--- The task ---
The full listing, minus its pictures, should be printed again exactly as it stands.

--- Dataset extract ---
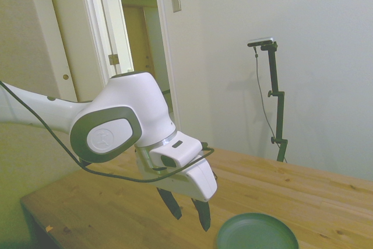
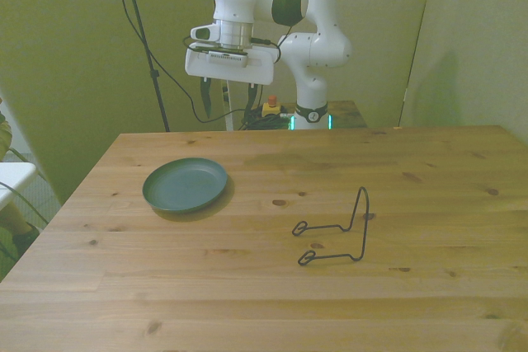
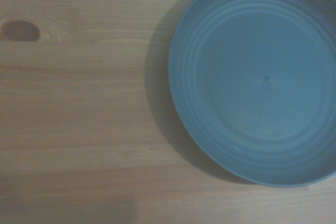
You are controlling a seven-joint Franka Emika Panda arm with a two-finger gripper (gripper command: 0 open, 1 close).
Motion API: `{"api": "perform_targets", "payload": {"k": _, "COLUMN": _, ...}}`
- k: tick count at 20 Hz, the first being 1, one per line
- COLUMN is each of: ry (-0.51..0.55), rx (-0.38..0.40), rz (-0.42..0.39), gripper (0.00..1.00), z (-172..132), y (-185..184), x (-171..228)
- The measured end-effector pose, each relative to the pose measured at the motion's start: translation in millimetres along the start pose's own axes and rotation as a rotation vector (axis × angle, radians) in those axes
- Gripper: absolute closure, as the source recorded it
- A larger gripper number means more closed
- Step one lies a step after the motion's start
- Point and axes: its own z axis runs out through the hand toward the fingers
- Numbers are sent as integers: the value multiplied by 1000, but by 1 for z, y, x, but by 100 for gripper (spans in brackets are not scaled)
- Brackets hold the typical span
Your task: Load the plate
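White two-finger gripper with dark fingers (image 1: 191, 213) hangs in the air, fingers spread apart with a clear gap between them, nothing held, touching nothing. In the front view the gripper (image 2: 228, 101) sits high above the table's far edge, fingers pointing down.

Round teal-green matte plate with a shallow raised rim (image 2: 185, 185) lies flat on the light wooden plank table (image 2: 396, 302), toward the front view's left, empty. In the side view the plate (image 1: 257, 232) is just beside and below the fingertips, not touching them. The wrist view shows the plate (image 3: 257, 80) from above, with faint concentric rings and a small centre dot, its shadow on the bare wood and a dark knot (image 3: 20, 30) in the planks well apart from it.

Thin black wire rack (image 2: 337, 235) stands on the table toward the front view's right, well apart from the plate, upright bent post with two looped feet, nothing in it.

Room: pale wall, white door frame (image 1: 93, 39) with an open doorway behind the arm in the side view.

White jointed robot arm (image 1: 116, 123) comes in from the side view's left, wrist bent downward so the gripper tilts down toward the table; a black cable (image 1: 52, 138) loops along it.
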Motion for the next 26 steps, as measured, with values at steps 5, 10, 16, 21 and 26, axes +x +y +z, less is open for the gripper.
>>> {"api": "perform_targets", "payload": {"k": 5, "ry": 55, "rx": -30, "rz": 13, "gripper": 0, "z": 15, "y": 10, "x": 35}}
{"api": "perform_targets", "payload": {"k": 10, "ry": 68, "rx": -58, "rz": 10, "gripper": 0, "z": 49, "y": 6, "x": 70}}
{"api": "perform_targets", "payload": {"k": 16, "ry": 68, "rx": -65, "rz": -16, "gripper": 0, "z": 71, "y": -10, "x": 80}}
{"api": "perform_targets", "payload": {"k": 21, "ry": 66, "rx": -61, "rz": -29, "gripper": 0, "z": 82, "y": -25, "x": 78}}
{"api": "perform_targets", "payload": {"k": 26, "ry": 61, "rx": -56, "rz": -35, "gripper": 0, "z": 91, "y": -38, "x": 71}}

--- Answer box ---
You are controlling a seven-joint Franka Emika Panda arm with a two-finger gripper (gripper command: 0 open, 1 close).
Motion API: `{"api": "perform_targets", "payload": {"k": _, "COLUMN": _, ...}}`
- k: tick count at 20 Hz, the first being 1, one per line
- COLUMN is each of: ry (-0.51..0.55), rx (-0.38..0.40), rz (-0.42..0.39), gripper (0.00..1.00), z (-172..132), y (-185..184), x (-171..228)
- The measured end-effector pose, each relative to the pose measured at the motion's start: translation in millimetres along the start pose's own axes and rotation as a rotation vector (axis × angle, radians) in those axes
- Gripper: absolute closure, as the source recorded it
- A larger gripper number means more closed
- Step one lies a step after the motion's start
- Point and axes: its own z axis runs out through the hand toward the fingers
- Numbers are sent as integers: the value multiplied by 1000, but by 1 for z, y, x, but by 100 for gripper (spans in brackets are not scaled)
- Brackets hold the typical span
Your task: Load the plate
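White two-finger gripper with dark fingers (image 1: 191, 213) hangs in the air, fingers spread apart with a clear gap between them, nothing held, touching nothing. In the front view the gripper (image 2: 228, 101) sits high above the table's far edge, fingers pointing down.

Round teal-green matte plate with a shallow raised rim (image 2: 185, 185) lies flat on the light wooden plank table (image 2: 396, 302), toward the front view's left, empty. In the side view the plate (image 1: 257, 232) is just beside and below the fingertips, not touching them. The wrist view shows the plate (image 3: 257, 80) from above, with faint concentric rings and a small centre dot, its shadow on the bare wood and a dark knot (image 3: 20, 30) in the planks well apart from it.

Thin black wire rack (image 2: 337, 235) stands on the table toward the front view's right, well apart from the plate, upright bent post with two looped feet, nothing in it.

Room: pale wall, white door frame (image 1: 93, 39) with an open doorway behind the arm in the side view.

White jointed robot arm (image 1: 116, 123) comes in from the side view's left, wrist bent downward so the gripper tilts down toward the table; a black cable (image 1: 52, 138) loops along it.
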Motion for the next 26 steps, as measured, with values at steps 5, 10, 16, 21 and 26, axes +x +y +z, less is open for the gripper.
>>> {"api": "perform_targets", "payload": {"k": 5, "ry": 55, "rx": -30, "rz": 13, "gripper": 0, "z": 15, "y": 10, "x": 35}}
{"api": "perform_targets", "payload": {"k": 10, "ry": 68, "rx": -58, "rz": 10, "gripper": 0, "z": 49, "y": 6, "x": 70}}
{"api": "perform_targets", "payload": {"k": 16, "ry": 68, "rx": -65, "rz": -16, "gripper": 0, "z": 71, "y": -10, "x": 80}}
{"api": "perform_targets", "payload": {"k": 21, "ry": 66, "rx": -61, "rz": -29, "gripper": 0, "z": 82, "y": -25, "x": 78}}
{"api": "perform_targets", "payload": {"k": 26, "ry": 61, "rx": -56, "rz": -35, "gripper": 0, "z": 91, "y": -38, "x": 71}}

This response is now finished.